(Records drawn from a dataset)

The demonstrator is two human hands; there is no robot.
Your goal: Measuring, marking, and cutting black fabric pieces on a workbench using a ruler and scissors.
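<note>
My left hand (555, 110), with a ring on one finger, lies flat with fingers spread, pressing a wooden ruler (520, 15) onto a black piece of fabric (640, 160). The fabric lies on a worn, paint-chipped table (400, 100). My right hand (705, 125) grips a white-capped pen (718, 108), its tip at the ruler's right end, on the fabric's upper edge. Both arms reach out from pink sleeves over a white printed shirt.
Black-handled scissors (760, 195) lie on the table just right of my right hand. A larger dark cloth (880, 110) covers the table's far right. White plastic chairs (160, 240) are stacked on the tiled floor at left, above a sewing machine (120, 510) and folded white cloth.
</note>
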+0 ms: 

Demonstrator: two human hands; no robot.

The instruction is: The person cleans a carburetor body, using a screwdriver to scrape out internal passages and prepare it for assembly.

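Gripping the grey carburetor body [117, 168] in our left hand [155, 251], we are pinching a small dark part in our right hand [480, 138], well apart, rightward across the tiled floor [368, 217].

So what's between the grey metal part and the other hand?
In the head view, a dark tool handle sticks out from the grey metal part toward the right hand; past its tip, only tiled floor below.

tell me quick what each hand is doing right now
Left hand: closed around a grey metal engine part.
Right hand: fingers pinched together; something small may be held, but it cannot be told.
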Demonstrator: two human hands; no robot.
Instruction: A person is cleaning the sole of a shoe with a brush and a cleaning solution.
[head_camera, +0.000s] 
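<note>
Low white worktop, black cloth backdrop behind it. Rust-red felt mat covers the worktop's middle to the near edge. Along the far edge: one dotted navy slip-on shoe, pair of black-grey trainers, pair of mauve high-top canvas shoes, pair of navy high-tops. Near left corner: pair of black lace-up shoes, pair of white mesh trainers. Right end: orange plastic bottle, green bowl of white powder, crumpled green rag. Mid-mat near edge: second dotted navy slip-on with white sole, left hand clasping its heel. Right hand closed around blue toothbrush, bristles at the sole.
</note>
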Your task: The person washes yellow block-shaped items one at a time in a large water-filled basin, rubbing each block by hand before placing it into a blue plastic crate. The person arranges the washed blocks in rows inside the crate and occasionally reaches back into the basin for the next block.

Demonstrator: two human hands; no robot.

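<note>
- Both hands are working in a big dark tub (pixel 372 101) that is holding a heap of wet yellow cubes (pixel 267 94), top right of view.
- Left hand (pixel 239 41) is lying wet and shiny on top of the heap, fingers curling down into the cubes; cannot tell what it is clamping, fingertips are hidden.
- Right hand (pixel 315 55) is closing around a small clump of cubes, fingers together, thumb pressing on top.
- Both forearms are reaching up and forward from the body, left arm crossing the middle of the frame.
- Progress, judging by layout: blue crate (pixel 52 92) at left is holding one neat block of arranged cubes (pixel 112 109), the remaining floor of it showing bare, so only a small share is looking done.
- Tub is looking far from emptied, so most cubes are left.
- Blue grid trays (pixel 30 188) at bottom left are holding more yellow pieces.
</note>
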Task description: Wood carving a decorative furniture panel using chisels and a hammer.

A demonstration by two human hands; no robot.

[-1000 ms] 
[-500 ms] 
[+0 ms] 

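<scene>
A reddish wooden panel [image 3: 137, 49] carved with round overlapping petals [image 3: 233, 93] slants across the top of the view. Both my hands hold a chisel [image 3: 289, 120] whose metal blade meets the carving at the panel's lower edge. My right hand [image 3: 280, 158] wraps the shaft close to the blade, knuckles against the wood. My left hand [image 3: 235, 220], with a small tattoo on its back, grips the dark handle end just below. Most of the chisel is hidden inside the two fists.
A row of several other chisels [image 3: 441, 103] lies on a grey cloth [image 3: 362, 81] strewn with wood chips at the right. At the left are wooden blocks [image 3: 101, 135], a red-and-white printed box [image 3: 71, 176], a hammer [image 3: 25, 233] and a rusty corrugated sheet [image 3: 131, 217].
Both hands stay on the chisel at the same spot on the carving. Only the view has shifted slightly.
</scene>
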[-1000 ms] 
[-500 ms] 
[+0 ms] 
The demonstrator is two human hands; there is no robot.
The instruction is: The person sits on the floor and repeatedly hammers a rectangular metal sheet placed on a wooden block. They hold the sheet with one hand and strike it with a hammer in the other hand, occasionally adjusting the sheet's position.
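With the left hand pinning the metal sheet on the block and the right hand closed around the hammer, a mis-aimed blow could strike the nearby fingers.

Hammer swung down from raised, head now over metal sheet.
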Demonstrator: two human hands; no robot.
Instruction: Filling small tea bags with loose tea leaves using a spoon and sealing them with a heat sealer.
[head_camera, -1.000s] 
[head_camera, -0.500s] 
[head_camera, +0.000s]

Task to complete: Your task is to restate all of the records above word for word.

Task solution:
The demonstrator is two human hands; there is no robot.
Your goal: Measuring, marking, and cutting black fabric pieces on a workbench using a ruler and scissors.
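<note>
My left hand (555, 110), with a ring on one finger, lies flat with fingers spread, pressing a wooden ruler (520, 15) onto a black piece of fabric (640, 160). The fabric lies on a worn, paint-chipped table (400, 100). My right hand (705, 125) grips a white-capped pen (718, 108), its tip at the ruler's right end, on the fabric's upper edge. Both arms reach out from pink sleeves over a white printed shirt.
Black-handled scissors (760, 195) lie on the table just right of my right hand. A larger dark cloth (880, 110) covers the table's far right. White plastic chairs (160, 240) are stacked on the tiled floor at left, above a sewing machine (120, 510) and folded white cloth.
</note>
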+0 ms: 

Demonstrator: two human hands; no robot.

The instruction is: The person cleans a carburetor body, using a screwdriver to scrape out internal passages and prepare it for assembly.

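Gripping the grey carburetor body [117, 168] in our left hand [155, 251], we are pinching a small dark part in our right hand [480, 138], well apart, rightward across the tiled floor [368, 217].

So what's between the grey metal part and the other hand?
In the head view, a dark tool handle sticks out from the grey metal part toward the right hand; past its tip, only tiled floor below.

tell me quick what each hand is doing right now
Left hand: closed around a grey metal engine part.
Right hand: fingers pinched together; something small may be held, but it cannot be told.
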Demonstrator: two human hands; no robot.
Instruction: A person is cleaning the sole of a shoe with a brush and a cleaning solution.
[head_camera, +0.000s] 
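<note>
Low white worktop, black cloth backdrop behind it. Rust-red felt mat covers the worktop's middle to the near edge. Along the far edge: one dotted navy slip-on shoe, pair of black-grey trainers, pair of mauve high-top canvas shoes, pair of navy high-tops. Near left corner: pair of black lace-up shoes, pair of white mesh trainers. Right end: orange plastic bottle, green bowl of white powder, crumpled green rag. Mid-mat near edge: second dotted navy slip-on with white sole, left hand clasping its heel. Right hand closed around blue toothbrush, bristles at the sole.
</note>
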Your task: The person washes yellow block-shaped items one at a time in a large water-filled basin, rubbing each block by hand before placing it into a blue plastic crate. The person arranges the washed blocks in rows inside the crate and occasionally reaches back into the basin for the next block.

Demonstrator: two human hands; no robot.

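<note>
- Both hands are working in a big dark tub (pixel 372 101) that is holding a heap of wet yellow cubes (pixel 267 94), top right of view.
- Left hand (pixel 239 41) is lying wet and shiny on top of the heap, fingers curling down into the cubes; cannot tell what it is clamping, fingertips are hidden.
- Right hand (pixel 315 55) is closing around a small clump of cubes, fingers together, thumb pressing on top.
- Both forearms are reaching up and forward from the body, left arm crossing the middle of the frame.
- Progress, judging by layout: blue crate (pixel 52 92) at left is holding one neat block of arranged cubes (pixel 112 109), the remaining floor of it showing bare, so only a small share is looking done.
- Tub is looking far from emptied, so most cubes are left.
- Blue grid trays (pixel 30 188) at bottom left are holding more yellow pieces.
</note>
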Task description: Wood carving a decorative furniture panel using chisels and a hammer.

A demonstration by two human hands; no robot.

[-1000 ms] 
[-500 ms] 
[+0 ms] 

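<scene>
A reddish wooden panel [image 3: 137, 49] carved with round overlapping petals [image 3: 233, 93] slants across the top of the view. Both my hands hold a chisel [image 3: 289, 120] whose metal blade meets the carving at the panel's lower edge. My right hand [image 3: 280, 158] wraps the shaft close to the blade, knuckles against the wood. My left hand [image 3: 235, 220], with a small tattoo on its back, grips the dark handle end just below. Most of the chisel is hidden inside the two fists.
A row of several other chisels [image 3: 441, 103] lies on a grey cloth [image 3: 362, 81] strewn with wood chips at the right. At the left are wooden blocks [image 3: 101, 135], a red-and-white printed box [image 3: 71, 176], a hammer [image 3: 25, 233] and a rusty corrugated sheet [image 3: 131, 217].
Both hands stay on the chisel at the same spot on the carving. Only the view has shifted slightly.
</scene>
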[-1000 ms] 
[-500 ms] 
[+0 ms] 
The demonstrator is two human hands; there is no robot.
The instruction is: The person sits on the floor and repeatedly hammers a rectangular metal sheet placed on a wooden block. They hold the sheet with one hand and strike it with a hammer in the other hand, occasionally adjusting the sheet's position.
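With the left hand pinning the metal sheet on the block and the right hand closed around the hammer, a mis-aimed blow could strike the nearby fingers.

Hammer swung down from raised, head now over metal sheet.
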Demonstrator: two human hands; no robot.
Instruction: Filling small tea bags with loose tea leaves using a spoon and sealing them with a heat sealer.
[head_camera, -1.000s] 
[head_camera, -0.500s] 
[head_camera, +0.000s]

There is no more to this output.